どうして隠してたのか? どうしてここにいるのか? それとも…どうして生きてるのか?」
口調は、自分でも意外なほどに穏やかだった。言っていて腹が立つこともない。いい加減度胸も据わってきたのか、と、少々物悲しいような呆れたような心境になりつつも、続ける。
「隠してた理由は、わかるだろ? 言えるはずないし。名前に関していうのなら、師匠は結構有名だから、かな? 『クルストーラ』の姓を出せば、簡単に師匠に行き着く。そうすれば、自然とオレにも行き着くだろうよ。
ここにいる理由は、この組織が気に入らないから。目的は変わってない。
どうして生きてるかって? 目的があるから、生きてるんだよ」
つらつらと並べた答えに、セフィの顔が少し歪む。この中に言いたいことがあったのだろう。
薄い笑みを浮かべると、目を伏せてティアは歩き出す。
「で? 用がないならどいてよ、セフィ。オレはこの奥に用があるんだ」
セフィは、動かない。ティアは一息つくと、セフィの横を通り抜けようとして…
「…って、何すんのさ、セフィ!?」
瞬間、セフィに腕を掴まれた。
(…って、掴む!? 触れるも汚らわしい、ってなるんじゃないのか? 気を使って少し離れてたのに…)

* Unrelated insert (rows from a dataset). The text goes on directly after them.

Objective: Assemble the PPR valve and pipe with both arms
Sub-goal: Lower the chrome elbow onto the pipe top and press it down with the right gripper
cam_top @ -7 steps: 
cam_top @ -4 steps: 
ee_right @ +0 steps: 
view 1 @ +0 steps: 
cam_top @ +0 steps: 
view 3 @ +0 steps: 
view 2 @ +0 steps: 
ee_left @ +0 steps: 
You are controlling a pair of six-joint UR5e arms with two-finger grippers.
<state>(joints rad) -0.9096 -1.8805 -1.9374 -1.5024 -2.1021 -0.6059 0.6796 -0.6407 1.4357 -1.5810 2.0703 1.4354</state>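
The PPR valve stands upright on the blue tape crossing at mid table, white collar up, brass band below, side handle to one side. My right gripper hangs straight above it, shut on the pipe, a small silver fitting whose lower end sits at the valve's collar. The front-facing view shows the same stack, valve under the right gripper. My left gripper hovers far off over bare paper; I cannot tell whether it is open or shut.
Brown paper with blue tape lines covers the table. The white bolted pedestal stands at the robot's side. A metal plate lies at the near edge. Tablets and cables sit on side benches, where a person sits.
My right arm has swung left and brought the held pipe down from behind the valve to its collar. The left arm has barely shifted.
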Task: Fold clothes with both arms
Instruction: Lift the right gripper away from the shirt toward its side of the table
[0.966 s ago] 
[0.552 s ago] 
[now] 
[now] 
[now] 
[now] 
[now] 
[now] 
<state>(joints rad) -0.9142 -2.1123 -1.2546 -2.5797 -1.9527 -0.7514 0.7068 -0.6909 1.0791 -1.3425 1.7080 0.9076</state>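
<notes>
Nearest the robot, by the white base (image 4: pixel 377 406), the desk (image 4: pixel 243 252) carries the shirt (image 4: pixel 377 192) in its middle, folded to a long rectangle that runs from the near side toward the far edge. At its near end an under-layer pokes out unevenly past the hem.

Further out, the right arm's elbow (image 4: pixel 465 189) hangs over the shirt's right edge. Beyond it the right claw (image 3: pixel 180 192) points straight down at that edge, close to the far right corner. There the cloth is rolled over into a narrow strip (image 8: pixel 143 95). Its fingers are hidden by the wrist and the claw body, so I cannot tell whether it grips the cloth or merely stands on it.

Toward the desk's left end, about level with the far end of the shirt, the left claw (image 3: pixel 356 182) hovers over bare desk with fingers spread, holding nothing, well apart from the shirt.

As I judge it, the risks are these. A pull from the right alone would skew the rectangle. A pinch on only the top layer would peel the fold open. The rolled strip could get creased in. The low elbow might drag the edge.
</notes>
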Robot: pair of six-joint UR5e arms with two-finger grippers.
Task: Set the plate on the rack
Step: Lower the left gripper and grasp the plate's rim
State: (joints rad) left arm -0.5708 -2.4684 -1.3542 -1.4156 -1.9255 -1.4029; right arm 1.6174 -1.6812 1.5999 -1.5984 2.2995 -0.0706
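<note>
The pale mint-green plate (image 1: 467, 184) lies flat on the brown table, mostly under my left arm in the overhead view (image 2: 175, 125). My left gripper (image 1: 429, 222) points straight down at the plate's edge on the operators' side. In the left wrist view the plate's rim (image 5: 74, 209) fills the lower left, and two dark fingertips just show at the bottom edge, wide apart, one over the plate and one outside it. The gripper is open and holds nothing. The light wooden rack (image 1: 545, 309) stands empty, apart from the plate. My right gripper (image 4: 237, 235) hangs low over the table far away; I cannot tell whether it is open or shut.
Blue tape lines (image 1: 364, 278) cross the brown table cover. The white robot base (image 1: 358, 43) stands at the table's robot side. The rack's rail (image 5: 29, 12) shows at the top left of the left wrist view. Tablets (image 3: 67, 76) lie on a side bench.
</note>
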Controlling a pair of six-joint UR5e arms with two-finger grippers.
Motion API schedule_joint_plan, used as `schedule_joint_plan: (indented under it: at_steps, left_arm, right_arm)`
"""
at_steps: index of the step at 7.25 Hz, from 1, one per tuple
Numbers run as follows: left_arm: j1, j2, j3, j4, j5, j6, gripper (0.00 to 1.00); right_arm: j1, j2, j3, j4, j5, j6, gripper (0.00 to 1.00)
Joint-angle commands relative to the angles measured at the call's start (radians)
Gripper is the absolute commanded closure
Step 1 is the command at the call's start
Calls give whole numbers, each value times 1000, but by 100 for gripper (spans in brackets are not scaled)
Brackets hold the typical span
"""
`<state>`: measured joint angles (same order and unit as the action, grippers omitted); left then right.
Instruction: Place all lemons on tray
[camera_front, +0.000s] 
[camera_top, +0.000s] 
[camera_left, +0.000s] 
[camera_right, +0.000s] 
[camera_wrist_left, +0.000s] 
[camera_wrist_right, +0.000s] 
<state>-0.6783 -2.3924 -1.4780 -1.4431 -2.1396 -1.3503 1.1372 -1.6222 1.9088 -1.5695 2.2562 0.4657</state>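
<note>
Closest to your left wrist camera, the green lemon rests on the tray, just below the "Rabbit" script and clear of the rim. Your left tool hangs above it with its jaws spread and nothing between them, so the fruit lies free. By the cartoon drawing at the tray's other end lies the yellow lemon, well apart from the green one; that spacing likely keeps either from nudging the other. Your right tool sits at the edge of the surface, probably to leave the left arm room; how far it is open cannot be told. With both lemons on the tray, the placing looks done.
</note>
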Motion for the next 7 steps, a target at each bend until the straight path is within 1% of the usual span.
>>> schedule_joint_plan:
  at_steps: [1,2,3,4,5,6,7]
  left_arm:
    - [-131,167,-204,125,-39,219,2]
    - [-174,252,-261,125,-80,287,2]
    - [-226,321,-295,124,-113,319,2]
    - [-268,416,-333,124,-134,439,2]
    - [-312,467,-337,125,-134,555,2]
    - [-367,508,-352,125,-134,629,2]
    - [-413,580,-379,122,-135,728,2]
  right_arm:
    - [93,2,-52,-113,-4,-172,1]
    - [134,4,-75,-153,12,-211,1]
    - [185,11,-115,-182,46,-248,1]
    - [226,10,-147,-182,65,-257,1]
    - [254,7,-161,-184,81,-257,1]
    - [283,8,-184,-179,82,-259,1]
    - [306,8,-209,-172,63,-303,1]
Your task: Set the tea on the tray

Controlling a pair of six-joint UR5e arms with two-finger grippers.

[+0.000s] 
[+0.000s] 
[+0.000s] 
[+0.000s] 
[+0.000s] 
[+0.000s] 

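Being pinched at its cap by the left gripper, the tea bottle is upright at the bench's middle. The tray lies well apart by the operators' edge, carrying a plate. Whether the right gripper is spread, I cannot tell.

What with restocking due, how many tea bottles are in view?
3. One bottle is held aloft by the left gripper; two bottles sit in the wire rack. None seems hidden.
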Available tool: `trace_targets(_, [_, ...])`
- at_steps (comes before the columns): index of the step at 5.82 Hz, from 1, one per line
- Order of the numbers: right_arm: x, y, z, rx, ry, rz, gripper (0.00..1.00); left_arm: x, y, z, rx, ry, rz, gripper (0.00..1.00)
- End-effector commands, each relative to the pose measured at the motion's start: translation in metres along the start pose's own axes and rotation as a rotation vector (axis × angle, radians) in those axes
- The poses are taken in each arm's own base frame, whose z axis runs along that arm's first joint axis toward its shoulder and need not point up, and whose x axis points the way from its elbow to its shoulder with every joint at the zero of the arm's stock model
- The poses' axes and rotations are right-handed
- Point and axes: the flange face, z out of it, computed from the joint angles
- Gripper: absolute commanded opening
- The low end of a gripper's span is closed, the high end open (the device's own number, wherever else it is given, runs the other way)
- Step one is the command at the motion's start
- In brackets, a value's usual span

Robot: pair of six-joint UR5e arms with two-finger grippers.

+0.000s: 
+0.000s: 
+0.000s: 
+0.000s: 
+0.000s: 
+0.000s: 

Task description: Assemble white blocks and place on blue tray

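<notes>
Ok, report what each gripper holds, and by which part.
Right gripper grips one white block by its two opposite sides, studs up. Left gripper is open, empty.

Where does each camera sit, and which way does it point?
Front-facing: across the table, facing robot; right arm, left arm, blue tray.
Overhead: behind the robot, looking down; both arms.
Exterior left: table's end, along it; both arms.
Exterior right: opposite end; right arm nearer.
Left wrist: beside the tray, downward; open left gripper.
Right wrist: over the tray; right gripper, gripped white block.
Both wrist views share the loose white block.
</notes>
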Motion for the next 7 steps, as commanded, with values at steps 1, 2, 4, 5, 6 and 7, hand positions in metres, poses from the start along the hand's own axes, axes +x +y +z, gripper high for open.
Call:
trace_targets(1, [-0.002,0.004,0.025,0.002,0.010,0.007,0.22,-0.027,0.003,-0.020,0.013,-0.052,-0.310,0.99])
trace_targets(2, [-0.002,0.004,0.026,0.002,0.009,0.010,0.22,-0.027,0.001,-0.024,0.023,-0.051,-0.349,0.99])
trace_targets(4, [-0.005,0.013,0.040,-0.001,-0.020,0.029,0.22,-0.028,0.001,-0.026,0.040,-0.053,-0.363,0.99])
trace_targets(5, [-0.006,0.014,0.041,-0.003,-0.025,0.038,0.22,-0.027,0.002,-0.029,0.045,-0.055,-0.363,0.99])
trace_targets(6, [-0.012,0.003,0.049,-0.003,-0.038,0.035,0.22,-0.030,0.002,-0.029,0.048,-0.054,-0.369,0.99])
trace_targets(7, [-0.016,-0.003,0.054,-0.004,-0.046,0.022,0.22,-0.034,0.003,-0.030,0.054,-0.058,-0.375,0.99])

予想外の事態に、掴まれた腕を凝視していると、上から声が降ってきた。
「ひとつだけ、聞かせてください」
顔を上げると、セフィと視線が交わる。
「…何をだ?」
「さっきの言葉の意味です」
「さっきの、って…?」
「『終焉属性に破壊以外の道を見出すまで、死ねない』というのです」
「ああ…聞いてたのか」
少々驚きながらも、ティアは凛と宣言する。
「そのままの意味だよ。オレの夢だ」
「そんなこと…不可能でしょう?」
「誰が決めたんだ? そんなこと。オレは、自分で試さないと気がすまない性質なんでね」
一度は、ティア自身不可能だと諦めかけた。しかし、だからこそ今それはより強い決意として存在している。しかし、セフィは納得できていないようだ。
仕方ない、と、ふと微笑み、そして…
「まあ、普通そんなこと考えないだろうな。でも、オレは……知ってるから」
そう言って、ティアは口ごもった。それからしばらく躊躇って、覚悟を決めたように口を開く。
「…聞きたいか? 理由」
「え?」
「長い話になる上に、あまり楽しい話じゃない。ほとんどオレの身の上話だ。それでも、聞きたいか? …オレの、理由を」
セフィは、しばし戸惑うように視線を彷徨わせた後、小さく、しかしはっきりと頷いた。
「…知りたい、です」
「わかった」
そして、ティアは近くの部屋の扉を開く。誰もいない事は気配で確認していた。扉を閉めて気配霍乱の術をかけた上で、ティアは置いてあった椅子に腰掛けた。セフィも、椅子を持ってきて座る。
思い出す。懐かしい面影を。
「今から、ざっと11年くらい前。オレが物心ついて数年たったころの話だ」
ティアは思い出す。レヴィンに出会う前の…そして、彼と出会うきっかけとなった事件を。
そして…あのときは気付かなかった、小さな、しかし驚くべき、あの『奇跡』を……。